SOURCE DATA:
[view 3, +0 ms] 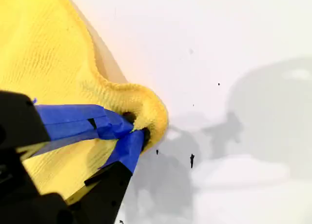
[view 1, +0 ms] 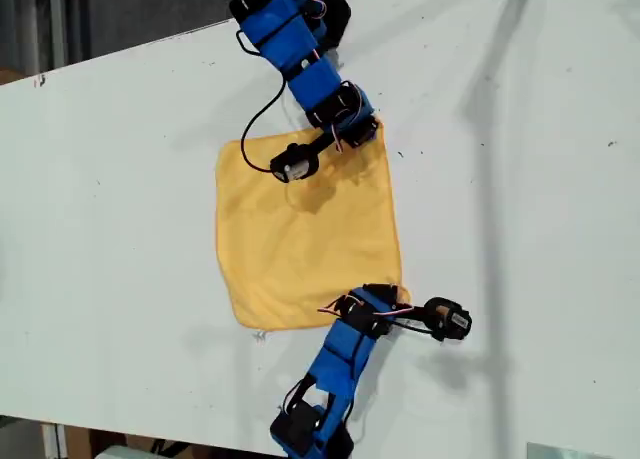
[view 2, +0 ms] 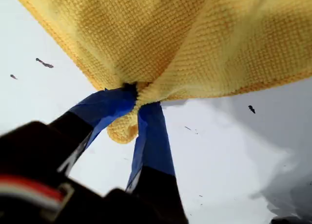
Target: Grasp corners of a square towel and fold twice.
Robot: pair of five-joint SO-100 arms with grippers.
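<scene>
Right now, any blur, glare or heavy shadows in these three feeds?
Exterior view: sharp, even light, soft arm shadows on the white table, no glare on the yellow-orange microfibre square towel. First wrist view: towel weave crisp, black end effector body near the lens blurred, grey shadow on the table beyond. Second wrist view: towel close to the lens soft and bright, large diffuse shadows on the table.

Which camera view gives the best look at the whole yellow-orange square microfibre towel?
The exterior view: it shows the whole yellow-orange square microfibre towel lying flat on the white table, all edges visible. Each wrist view shows only one bunched corner: one pinched in my first end effector, one in my second end effector.
</scene>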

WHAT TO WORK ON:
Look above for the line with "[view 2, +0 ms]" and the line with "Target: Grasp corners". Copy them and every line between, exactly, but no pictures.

RESULT OF THIS EXERCISE:
[view 2, +0 ms] 
Target: Grasp corners of a square towel and fold twice.

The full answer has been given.